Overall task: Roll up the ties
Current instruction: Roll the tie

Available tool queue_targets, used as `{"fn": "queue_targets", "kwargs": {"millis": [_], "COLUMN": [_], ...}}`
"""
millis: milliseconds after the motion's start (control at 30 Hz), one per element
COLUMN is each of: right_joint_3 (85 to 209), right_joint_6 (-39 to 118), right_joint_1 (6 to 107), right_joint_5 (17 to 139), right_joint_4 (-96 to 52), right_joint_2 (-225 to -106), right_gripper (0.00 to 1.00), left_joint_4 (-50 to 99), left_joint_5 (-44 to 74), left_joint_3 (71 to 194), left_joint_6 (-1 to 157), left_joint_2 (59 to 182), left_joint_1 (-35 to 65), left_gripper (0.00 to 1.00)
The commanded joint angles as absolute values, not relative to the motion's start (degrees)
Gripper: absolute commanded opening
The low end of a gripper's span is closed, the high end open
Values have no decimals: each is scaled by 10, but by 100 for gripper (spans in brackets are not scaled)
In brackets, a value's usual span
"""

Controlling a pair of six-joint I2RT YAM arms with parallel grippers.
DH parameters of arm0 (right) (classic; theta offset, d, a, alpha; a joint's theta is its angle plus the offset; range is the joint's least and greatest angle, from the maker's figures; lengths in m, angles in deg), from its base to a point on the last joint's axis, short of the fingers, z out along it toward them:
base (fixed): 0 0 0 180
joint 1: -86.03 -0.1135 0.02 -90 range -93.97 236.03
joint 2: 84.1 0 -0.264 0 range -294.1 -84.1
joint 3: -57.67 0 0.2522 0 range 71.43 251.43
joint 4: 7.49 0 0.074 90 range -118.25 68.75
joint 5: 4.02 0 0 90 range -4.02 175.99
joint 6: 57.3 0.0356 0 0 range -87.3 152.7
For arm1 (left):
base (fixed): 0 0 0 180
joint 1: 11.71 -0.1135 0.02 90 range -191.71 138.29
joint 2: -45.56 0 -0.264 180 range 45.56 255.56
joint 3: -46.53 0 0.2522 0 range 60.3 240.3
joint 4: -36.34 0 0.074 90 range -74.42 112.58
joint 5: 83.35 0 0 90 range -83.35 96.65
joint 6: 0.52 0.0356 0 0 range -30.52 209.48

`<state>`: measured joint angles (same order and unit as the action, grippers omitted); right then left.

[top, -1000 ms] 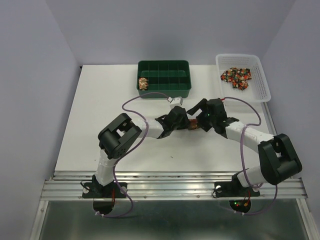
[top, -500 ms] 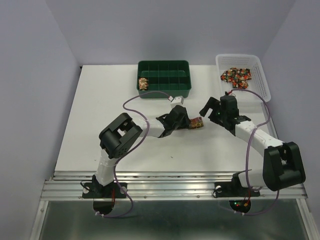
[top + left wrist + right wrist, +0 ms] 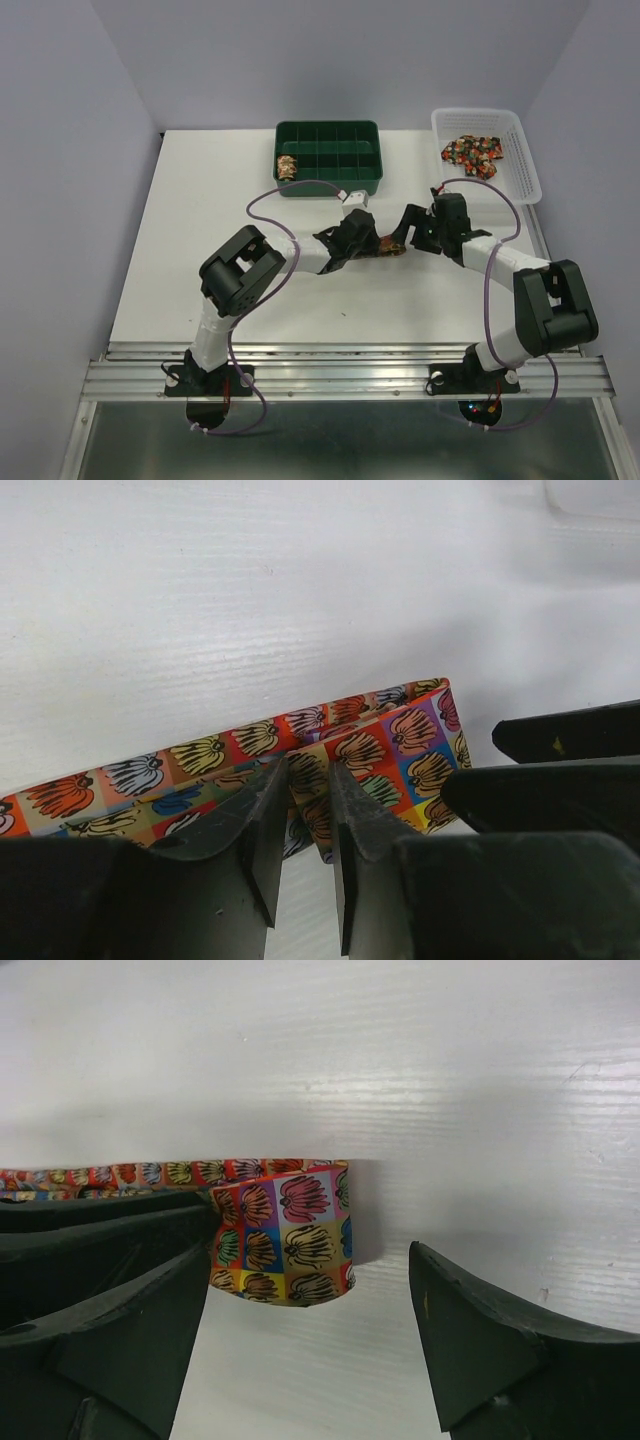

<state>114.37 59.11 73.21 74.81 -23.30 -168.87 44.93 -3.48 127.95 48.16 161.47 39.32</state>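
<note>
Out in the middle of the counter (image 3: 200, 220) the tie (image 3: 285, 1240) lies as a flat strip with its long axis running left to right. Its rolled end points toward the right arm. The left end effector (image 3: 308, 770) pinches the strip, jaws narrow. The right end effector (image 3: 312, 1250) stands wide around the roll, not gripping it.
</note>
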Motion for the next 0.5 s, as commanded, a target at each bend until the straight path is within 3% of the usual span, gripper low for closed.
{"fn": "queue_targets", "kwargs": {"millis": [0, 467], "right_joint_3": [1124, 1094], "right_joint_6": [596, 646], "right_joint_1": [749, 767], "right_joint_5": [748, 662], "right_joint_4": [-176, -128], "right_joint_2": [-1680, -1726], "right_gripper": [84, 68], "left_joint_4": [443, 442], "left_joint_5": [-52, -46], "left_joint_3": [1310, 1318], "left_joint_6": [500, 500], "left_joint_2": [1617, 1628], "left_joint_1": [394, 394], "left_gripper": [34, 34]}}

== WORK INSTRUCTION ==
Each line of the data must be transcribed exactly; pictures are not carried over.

== OUTPUT OF THE EXERCISE ==
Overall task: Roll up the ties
Current instruction: Roll the tie

Available tool queue_targets, used as `{"fn": "queue_targets", "kwargs": {"millis": [_], "COLUMN": [_], ...}}`
"""
millis: milliseconds after the motion's start (control at 30 Hz), one per element
COLUMN is each of: right_joint_3 (85 to 209), right_joint_6 (-39 to 118), right_joint_1 (6 to 107), right_joint_5 (17 to 139), right_joint_4 (-96 to 52), right_joint_2 (-225 to -106), right_gripper (0.00 to 1.00), left_joint_4 (-50 to 99), left_joint_5 (-44 to 74), left_joint_3 (71 to 194), left_joint_6 (-1 to 157), left_joint_2 (59 to 182), left_joint_1 (-35 to 65), left_gripper (0.00 to 1.00)
The commanded joint angles as absolute values, not relative to the motion's start (degrees)
Gripper: absolute commanded opening
The low end of a gripper's span is closed, the high end open
Values have no decimals: each is scaled by 10, but by 100 for gripper (spans in brackets are not scaled)
In brackets, a value's usual span
"""

Controlling a pair of six-joint I2RT YAM arms with parallel grippers.
DH parameters of arm0 (right) (classic; theta offset, d, a, alpha; a joint's theta is its angle plus the offset; range is the joint's least and greatest angle, from the maker's figures; lengths in m, angles in deg), from its base to a point on the last joint's axis, short of the fingers, z out along it toward them:
base (fixed): 0 0 0 180
joint 1: -86.03 -0.1135 0.02 -90 range -93.97 236.03
joint 2: 84.1 0 -0.264 0 range -294.1 -84.1
joint 3: -57.67 0 0.2522 0 range 71.43 251.43
joint 4: 7.49 0 0.074 90 range -118.25 68.75
joint 5: 4.02 0 0 90 range -4.02 175.99
joint 6: 57.3 0.0356 0 0 range -87.3 152.7
For arm1 (left):
base (fixed): 0 0 0 180
joint 1: 11.71 -0.1135 0.02 90 range -191.71 138.29
joint 2: -45.56 0 -0.264 180 range 45.56 255.56
joint 3: -46.53 0 0.2522 0 range 60.3 240.3
joint 4: -36.34 0 0.074 90 range -74.42 112.58
joint 5: 83.35 0 0 90 range -83.35 96.65
joint 6: 0.52 0.0356 0 0 range -30.52 209.48

`<state>`: measured joint angles (same order and unit as the action, grippers omitted); right then left.

[top, -1000 ms] 
[top, -500 ms] 
[top + left wrist + right wrist, +0 ms] 

<state>114.37 59.11 73.21 74.81 -23.30 -168.87 44.93 -3.48 127.95 48.16 161.47 39.32</state>
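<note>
Out in the middle of the counter (image 3: 200, 220) the tie (image 3: 285, 1240) lies as a flat strip with its long axis running left to right. Its rolled end points toward the right arm. The left end effector (image 3: 308, 770) pinches the strip, jaws narrow. The right end effector (image 3: 312, 1250) stands wide around the roll, not gripping it.
</note>
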Motion for the next 0.5 s, as commanded, a target at each bend until the straight path is within 3% of the usual span, gripper low for closed.
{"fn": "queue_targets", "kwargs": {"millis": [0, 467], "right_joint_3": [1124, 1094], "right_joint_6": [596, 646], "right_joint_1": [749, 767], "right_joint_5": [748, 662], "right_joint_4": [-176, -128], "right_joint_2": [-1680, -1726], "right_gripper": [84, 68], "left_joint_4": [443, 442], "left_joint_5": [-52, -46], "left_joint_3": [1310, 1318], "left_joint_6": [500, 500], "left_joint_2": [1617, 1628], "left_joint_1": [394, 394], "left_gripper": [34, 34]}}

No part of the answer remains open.